What you should do >>
Would you transcribe the records below from the line with "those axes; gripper" to the line with "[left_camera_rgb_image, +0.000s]", ends included, exactly and with nothing more, leaving the pictures out?

Supplied data >>
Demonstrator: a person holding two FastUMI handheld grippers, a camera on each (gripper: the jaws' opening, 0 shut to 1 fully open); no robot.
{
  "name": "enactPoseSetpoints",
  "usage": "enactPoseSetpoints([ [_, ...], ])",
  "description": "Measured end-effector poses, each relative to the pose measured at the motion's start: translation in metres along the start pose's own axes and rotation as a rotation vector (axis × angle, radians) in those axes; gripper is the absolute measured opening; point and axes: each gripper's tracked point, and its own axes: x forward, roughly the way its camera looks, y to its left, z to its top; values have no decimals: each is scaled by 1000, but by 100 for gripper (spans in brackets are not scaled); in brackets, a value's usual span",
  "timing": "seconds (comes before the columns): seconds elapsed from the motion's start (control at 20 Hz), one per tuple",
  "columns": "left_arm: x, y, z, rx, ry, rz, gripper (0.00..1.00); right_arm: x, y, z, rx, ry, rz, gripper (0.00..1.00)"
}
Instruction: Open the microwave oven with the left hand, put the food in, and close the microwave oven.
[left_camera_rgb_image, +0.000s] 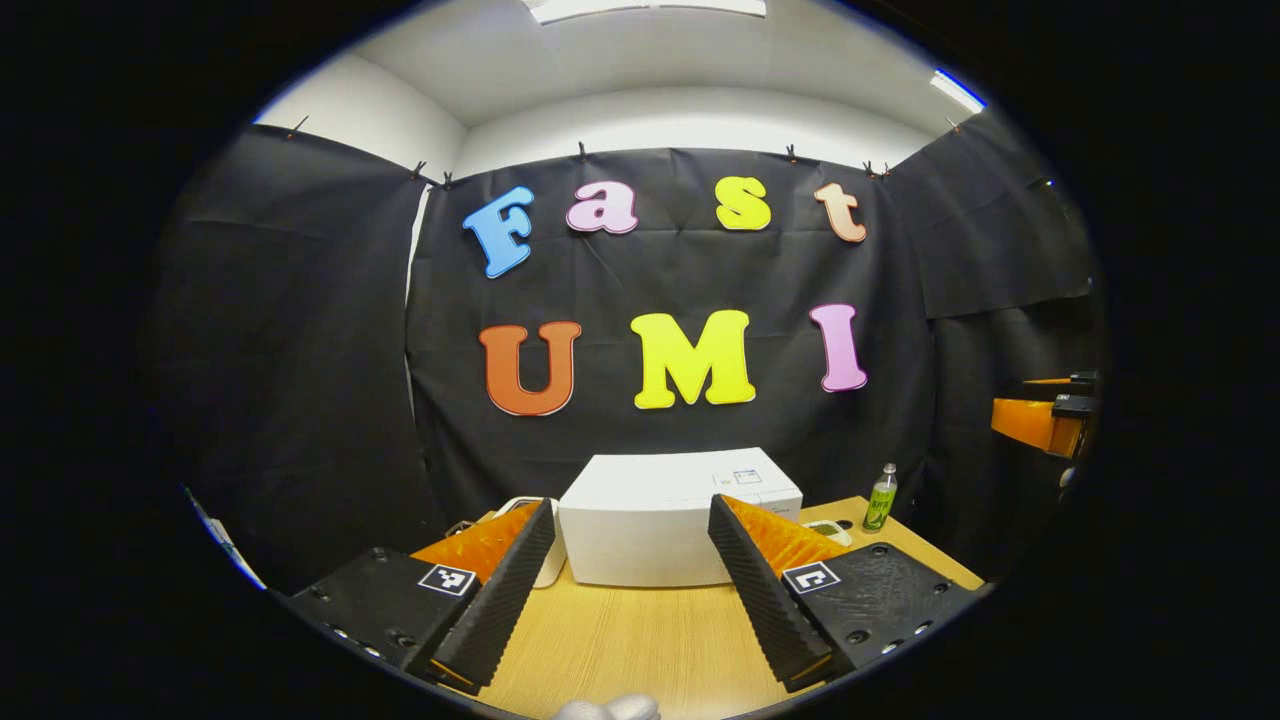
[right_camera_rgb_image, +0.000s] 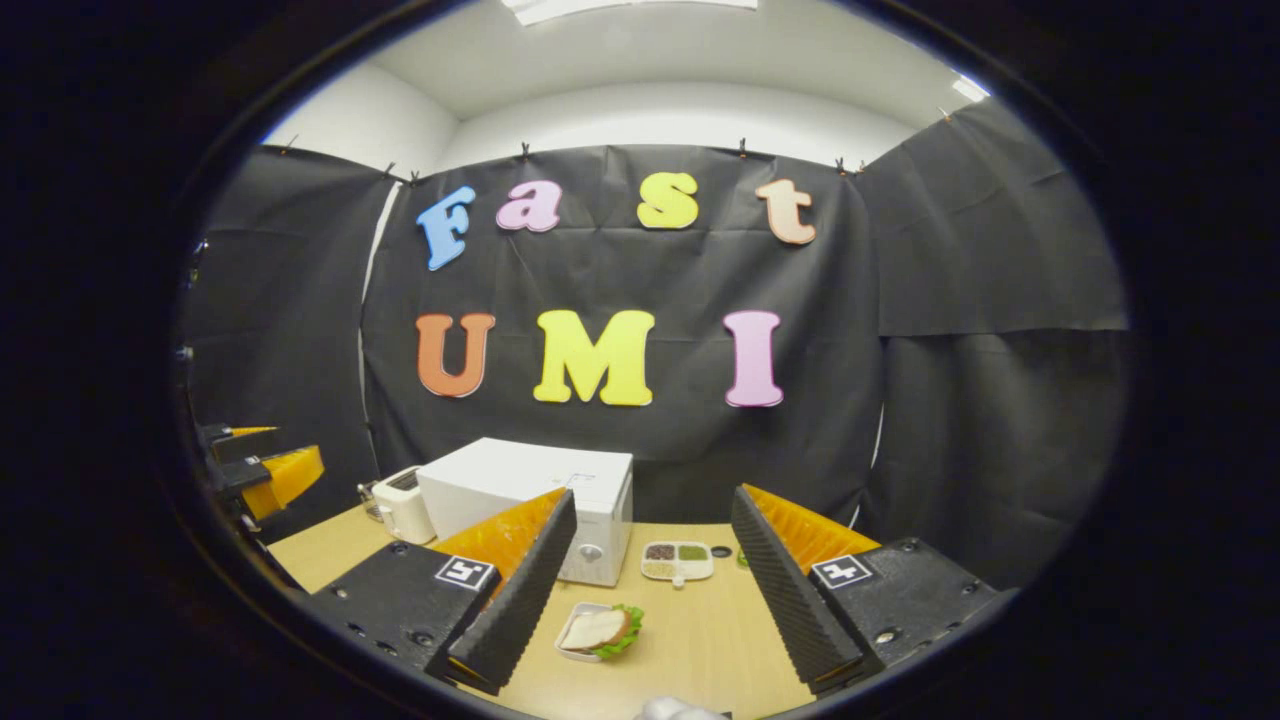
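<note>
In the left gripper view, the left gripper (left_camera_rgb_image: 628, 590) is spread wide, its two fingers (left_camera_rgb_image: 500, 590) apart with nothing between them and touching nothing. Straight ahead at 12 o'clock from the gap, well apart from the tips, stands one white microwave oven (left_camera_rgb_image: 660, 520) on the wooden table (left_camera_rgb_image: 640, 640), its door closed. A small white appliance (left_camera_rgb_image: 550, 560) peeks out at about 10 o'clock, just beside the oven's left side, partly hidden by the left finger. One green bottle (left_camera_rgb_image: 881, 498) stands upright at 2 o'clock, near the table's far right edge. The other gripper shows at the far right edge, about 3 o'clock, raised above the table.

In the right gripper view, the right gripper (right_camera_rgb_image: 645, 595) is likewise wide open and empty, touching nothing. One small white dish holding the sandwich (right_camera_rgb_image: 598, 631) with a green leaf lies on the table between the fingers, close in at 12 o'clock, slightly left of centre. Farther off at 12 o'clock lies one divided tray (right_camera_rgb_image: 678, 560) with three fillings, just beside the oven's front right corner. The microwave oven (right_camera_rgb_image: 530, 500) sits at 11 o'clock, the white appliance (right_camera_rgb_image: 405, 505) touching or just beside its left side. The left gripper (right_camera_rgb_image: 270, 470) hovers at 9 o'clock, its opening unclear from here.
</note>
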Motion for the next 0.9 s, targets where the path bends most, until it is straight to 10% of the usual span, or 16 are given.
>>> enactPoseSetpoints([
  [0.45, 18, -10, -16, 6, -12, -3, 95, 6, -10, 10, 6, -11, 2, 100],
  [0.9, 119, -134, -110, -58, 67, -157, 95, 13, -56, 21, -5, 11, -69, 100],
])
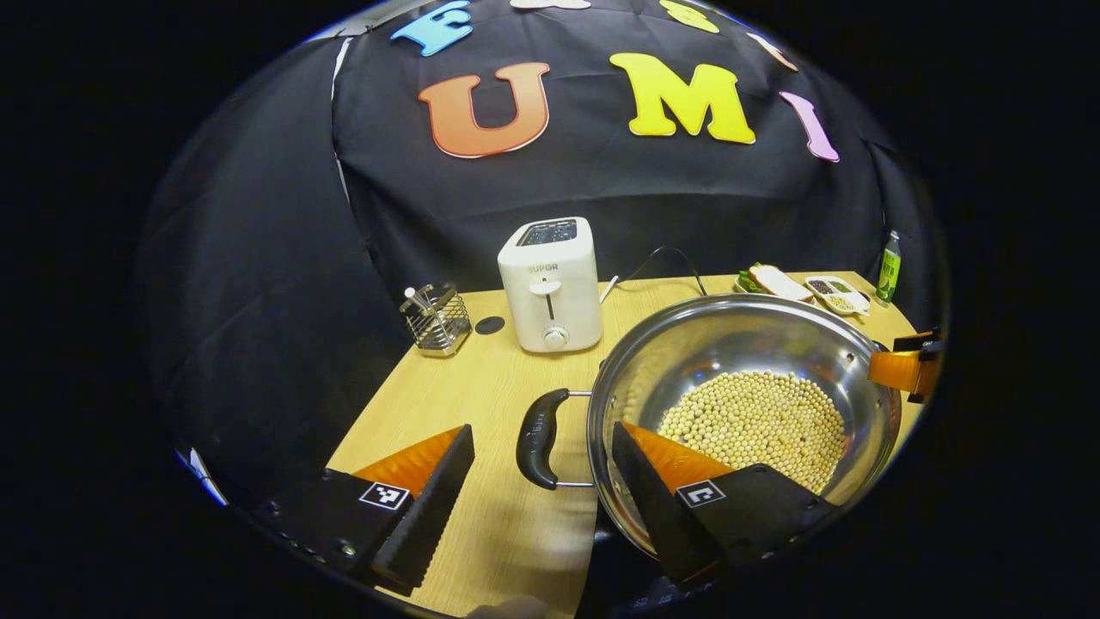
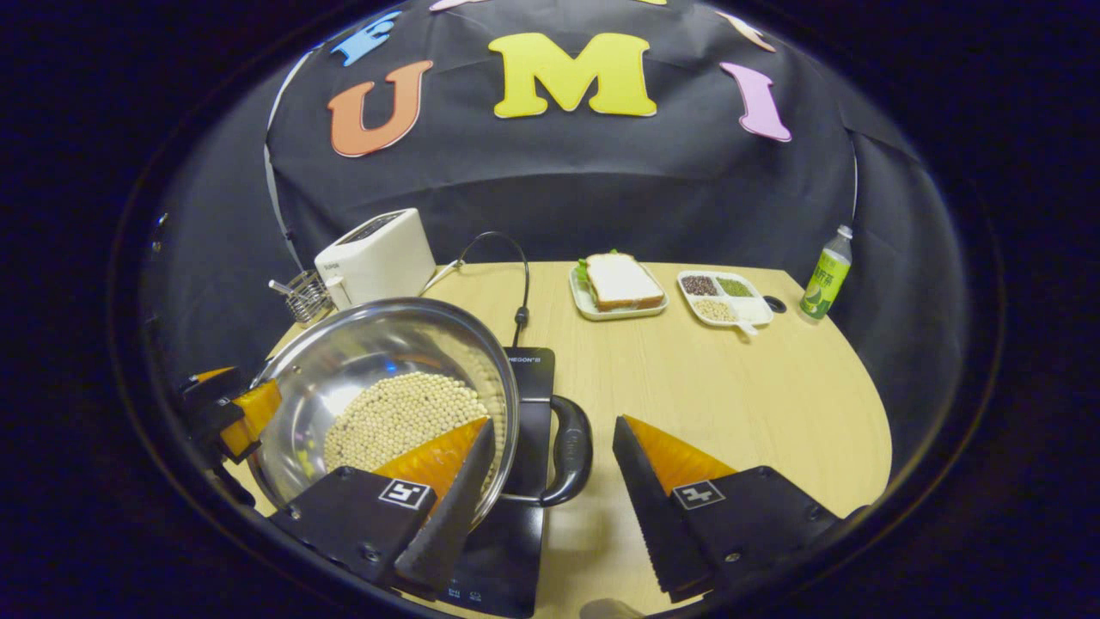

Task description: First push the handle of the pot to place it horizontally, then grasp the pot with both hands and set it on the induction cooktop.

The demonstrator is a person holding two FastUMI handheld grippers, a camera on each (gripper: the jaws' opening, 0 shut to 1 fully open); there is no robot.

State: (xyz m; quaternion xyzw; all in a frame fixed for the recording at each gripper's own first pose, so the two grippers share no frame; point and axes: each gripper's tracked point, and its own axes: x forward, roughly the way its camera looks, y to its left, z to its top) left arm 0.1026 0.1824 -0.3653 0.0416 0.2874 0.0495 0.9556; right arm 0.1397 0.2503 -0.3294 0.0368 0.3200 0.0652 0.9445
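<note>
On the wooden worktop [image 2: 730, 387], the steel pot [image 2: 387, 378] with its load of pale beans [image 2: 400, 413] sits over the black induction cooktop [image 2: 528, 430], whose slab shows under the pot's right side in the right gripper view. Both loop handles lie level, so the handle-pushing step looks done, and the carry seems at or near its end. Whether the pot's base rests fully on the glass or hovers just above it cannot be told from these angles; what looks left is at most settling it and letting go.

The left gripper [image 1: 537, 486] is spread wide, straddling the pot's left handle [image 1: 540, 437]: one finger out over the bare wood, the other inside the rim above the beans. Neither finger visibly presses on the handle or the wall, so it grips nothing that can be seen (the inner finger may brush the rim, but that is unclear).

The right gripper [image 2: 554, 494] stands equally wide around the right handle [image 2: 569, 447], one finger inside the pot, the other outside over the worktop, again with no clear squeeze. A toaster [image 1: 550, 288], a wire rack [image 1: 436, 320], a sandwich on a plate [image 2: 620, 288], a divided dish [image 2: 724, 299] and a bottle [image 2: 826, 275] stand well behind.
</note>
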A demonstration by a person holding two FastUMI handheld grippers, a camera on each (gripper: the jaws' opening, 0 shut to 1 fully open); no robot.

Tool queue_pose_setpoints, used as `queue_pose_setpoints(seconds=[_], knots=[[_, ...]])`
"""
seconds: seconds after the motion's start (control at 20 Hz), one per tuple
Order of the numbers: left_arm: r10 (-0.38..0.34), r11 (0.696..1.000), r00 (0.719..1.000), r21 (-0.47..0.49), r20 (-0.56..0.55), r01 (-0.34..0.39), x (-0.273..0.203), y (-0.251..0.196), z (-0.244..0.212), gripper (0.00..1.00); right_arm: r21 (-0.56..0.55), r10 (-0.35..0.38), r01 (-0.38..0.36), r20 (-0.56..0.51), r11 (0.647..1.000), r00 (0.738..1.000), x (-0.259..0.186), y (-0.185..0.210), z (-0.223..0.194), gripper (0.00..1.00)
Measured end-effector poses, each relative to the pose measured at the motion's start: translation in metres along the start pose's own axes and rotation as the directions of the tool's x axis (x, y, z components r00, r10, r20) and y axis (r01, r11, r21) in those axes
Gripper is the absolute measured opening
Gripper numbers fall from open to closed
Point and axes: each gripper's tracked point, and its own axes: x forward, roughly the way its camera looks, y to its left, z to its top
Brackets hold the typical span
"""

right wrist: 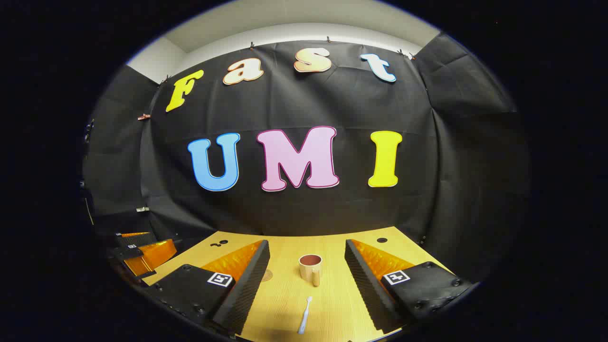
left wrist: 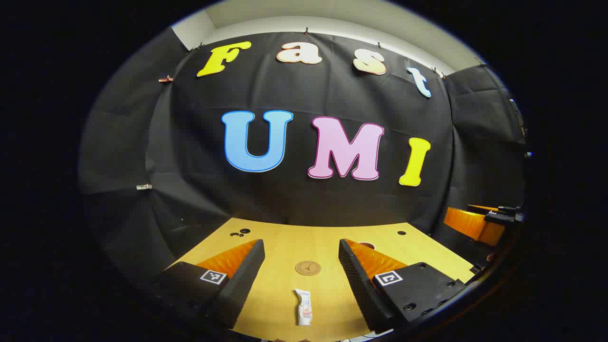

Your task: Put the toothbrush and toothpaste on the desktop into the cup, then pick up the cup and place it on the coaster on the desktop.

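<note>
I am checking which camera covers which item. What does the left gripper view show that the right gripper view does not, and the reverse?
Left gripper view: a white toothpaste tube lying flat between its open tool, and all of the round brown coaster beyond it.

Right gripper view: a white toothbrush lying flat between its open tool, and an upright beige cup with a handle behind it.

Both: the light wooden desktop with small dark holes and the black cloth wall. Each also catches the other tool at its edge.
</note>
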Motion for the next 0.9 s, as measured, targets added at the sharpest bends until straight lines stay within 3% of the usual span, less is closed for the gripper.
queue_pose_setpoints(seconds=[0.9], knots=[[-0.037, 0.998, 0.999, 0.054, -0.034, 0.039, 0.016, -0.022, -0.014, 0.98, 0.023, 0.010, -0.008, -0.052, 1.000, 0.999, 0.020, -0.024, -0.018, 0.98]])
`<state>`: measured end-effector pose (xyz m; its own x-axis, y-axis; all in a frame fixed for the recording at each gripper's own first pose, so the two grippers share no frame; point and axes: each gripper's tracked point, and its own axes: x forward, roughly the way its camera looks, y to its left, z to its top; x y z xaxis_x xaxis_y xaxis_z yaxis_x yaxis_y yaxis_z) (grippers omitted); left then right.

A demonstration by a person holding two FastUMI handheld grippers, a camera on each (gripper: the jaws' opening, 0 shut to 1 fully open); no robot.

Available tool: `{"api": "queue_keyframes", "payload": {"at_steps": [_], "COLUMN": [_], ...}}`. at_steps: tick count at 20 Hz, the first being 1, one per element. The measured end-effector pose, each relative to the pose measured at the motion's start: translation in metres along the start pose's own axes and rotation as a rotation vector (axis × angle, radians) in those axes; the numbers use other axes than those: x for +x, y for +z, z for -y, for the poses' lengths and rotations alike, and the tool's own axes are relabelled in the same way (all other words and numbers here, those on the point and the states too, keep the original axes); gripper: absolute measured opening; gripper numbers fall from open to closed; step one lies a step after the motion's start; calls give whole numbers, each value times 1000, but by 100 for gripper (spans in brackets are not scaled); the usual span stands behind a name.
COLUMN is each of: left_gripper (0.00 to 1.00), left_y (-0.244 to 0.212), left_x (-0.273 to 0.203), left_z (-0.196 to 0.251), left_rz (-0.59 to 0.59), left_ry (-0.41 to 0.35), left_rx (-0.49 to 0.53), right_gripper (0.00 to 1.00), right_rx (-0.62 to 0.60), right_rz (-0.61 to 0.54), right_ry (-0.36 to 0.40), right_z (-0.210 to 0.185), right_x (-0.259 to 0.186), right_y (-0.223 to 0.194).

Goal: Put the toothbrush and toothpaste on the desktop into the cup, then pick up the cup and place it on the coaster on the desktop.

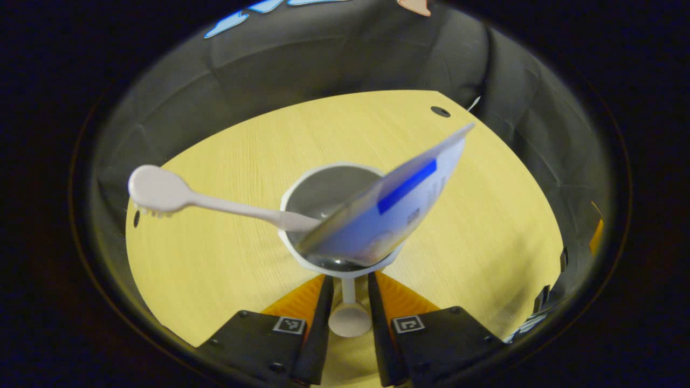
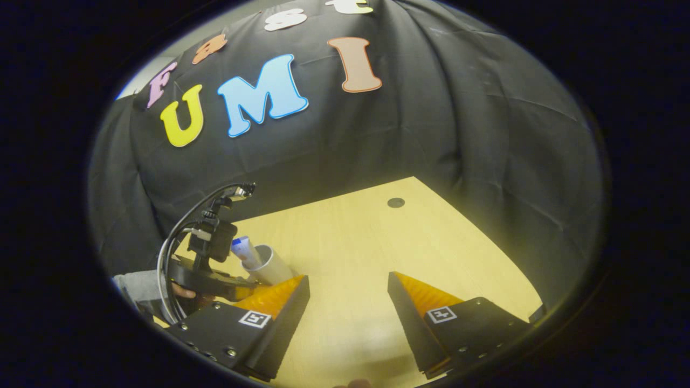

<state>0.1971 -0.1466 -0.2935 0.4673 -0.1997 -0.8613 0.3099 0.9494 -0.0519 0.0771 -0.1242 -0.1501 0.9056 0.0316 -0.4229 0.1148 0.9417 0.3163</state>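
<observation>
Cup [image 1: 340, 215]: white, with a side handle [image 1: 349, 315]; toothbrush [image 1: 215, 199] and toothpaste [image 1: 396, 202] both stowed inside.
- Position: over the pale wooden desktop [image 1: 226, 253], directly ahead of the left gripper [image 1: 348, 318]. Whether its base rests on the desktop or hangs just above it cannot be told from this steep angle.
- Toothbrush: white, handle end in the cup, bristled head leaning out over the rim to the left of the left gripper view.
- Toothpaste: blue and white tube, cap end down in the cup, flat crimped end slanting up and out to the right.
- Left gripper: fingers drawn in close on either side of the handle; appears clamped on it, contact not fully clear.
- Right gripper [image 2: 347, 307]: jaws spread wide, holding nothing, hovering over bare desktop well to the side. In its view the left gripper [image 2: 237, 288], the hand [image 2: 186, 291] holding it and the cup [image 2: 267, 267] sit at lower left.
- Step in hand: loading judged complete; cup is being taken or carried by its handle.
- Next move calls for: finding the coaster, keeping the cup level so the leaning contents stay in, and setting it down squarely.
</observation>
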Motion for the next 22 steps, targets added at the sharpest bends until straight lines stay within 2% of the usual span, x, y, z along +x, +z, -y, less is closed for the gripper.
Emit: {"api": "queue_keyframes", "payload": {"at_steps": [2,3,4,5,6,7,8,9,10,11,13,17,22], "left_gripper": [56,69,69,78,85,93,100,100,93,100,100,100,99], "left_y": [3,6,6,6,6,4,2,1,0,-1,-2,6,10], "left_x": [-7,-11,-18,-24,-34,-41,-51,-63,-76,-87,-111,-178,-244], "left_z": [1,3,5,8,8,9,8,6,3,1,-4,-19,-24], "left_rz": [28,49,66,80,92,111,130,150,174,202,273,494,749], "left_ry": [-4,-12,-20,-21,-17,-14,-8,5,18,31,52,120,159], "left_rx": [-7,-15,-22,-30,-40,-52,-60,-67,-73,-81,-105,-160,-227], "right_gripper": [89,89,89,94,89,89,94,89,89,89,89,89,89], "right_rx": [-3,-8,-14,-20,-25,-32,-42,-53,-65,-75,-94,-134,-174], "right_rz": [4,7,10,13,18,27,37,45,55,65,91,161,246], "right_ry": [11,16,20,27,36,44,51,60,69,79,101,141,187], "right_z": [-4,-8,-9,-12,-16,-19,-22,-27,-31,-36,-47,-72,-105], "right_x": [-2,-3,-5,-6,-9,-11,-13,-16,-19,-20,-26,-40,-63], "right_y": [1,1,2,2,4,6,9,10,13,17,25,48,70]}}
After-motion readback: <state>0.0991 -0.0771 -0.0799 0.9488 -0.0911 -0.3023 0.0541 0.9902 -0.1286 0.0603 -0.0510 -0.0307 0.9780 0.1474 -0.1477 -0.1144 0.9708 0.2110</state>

Response >>
  "description": "Measured end-effector poses, each relative to the pose measured at the motion's start: translation in metres along the start pose's own axes and rotation as a rotation vector (axis × angle, radians) in those axes; gripper is the absolute measured opening; point and axes: each gripper's tracked point, and its own axes: x forward, roughly the way its camera looks, y to its left, z to its top; values have no decimals: each is scaled by 1000, but by 100 for gripper (spans in brackets are not scaled); in brackets, a value's usual span",
  "timing": "seconds (comes before the columns): seconds elapsed from the motion's start (control at 20 Hz), one per tuple",
  "columns": "left_arm: x, y, z, rx, ry, rz, gripper (0.00..1.00); right_arm: x, y, z, rx, ry, rz, gripper (0.00..1.00)"
}
Instruction: Open the microwave oven with the left hand, put the food in, and close the microwave oven.
[left_camera_rgb_image, +0.000s] 

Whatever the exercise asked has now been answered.